YOUR OBJECTIVE -
Please restate, exactly as written, the lines running from the beginning of the material through the line that has "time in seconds" in it.

SUPPLIED INFORMATION -
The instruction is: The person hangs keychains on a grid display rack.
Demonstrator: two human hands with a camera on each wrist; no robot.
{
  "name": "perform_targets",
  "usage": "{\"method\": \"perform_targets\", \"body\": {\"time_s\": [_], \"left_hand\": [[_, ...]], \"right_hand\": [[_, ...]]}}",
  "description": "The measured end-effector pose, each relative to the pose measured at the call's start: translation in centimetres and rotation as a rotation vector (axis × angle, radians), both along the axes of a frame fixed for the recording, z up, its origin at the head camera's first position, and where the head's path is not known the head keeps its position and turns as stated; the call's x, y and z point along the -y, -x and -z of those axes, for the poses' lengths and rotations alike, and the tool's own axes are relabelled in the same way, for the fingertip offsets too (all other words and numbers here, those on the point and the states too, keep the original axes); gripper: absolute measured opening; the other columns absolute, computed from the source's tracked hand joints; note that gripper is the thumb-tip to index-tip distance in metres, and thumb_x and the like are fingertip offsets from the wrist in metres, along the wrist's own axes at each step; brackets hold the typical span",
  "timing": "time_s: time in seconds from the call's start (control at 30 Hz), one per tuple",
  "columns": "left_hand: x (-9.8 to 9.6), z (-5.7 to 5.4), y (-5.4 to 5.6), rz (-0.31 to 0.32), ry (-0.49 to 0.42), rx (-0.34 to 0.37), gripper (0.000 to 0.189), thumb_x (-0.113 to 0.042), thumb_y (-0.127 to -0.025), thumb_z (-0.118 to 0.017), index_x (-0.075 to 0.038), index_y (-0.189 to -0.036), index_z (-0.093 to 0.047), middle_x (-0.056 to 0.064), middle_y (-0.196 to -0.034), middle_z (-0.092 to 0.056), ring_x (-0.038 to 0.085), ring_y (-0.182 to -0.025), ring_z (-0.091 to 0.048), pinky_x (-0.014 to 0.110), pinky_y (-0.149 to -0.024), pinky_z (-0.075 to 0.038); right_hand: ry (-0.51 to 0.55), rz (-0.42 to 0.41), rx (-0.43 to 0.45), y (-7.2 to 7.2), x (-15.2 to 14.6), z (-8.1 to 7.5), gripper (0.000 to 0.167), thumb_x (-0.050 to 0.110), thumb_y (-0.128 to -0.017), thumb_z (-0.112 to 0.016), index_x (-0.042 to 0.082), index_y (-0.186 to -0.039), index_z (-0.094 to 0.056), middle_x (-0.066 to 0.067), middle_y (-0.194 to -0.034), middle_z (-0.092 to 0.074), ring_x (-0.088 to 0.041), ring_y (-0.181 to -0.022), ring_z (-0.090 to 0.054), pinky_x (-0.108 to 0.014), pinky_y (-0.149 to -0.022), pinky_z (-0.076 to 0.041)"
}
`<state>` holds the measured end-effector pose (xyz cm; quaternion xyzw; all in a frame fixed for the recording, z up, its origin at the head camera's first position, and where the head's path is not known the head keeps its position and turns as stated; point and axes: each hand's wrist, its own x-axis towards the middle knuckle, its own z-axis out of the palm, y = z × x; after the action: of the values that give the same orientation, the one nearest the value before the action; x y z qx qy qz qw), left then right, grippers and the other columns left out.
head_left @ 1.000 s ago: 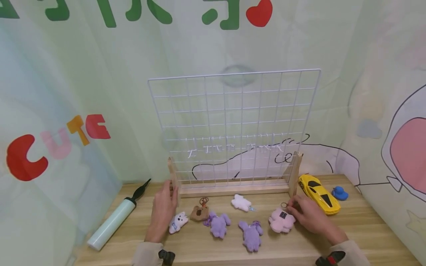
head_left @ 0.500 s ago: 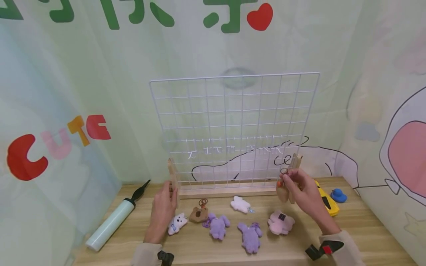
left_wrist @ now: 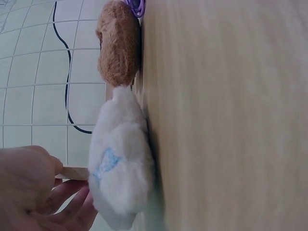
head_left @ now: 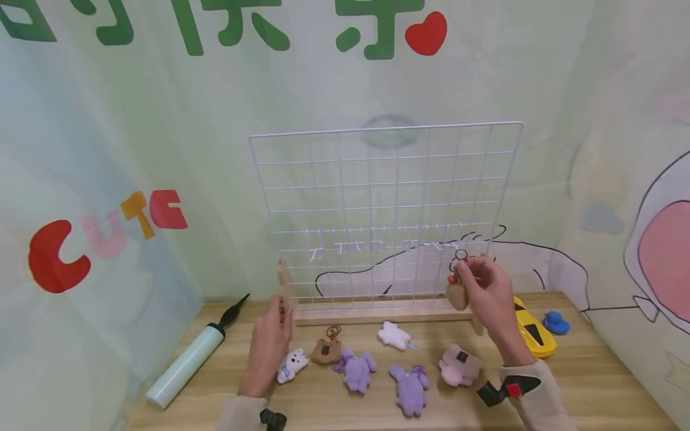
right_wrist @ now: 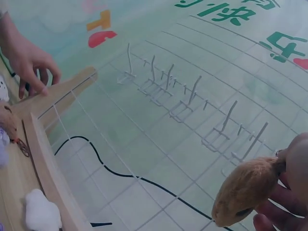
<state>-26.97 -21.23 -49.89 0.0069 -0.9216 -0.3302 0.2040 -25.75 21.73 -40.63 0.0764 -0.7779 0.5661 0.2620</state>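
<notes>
Wood-grain counter (head_left: 593, 383). Right hand (head_left: 487, 293) pinches a brown plush keychain (head_left: 457, 296) below its ring (head_left: 461, 250), near the wire grid (head_left: 398, 158); left hand (head_left: 268, 335) grips the stand's left upright (head_left: 283, 278). Loose pinch could drop it; a swing could snag hooks (right_wrist: 229, 115), tipping the grid.

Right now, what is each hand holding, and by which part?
The right hand pinches the small brown plush keychain just below its dark round ring; the left hand grips the pale wooden stand's left upright.
</notes>
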Motion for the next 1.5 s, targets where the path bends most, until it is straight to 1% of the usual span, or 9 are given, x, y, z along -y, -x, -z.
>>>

EXERCISE RESPONSE -
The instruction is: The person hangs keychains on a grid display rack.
Demonstrator: two human hands with a camera on each wrist; no robot.
{
  "name": "perform_targets",
  "usage": "{\"method\": \"perform_targets\", \"body\": {\"time_s\": [_], \"left_hand\": [[_, ...]], \"right_hand\": [[_, ...]]}}",
  "description": "The measured end-effector pose, each relative to the pose measured at the call's start: translation in centimetres and rotation as a rotation vector (axis × angle, radians), both along the axes of a frame fixed for the recording, z up, its origin at the head camera's first position, and where the head's path is not known the head keeps its position and turns as stated; the call's x, y and z point along the -y, -x and -z of those axes, for the poses' lengths and rotations alike, and the tool's own axes are relabelled in the same way, for the fingertip offsets too (all other words and numbers here, those on the point and the states too, keep the original axes); gripper: absolute measured opening; the other columns absolute, computed from the source's tracked hand joints; note that gripper is the thumb-tip to index-tip distance in metres, and thumb_x and the like are fingertip offsets from the wrist in metres, along the wrist's own axes at each step; brackets hold the typical span",
  "timing": "time_s: time in seconds from the call's start (control at 30 Hz), one per tuple",

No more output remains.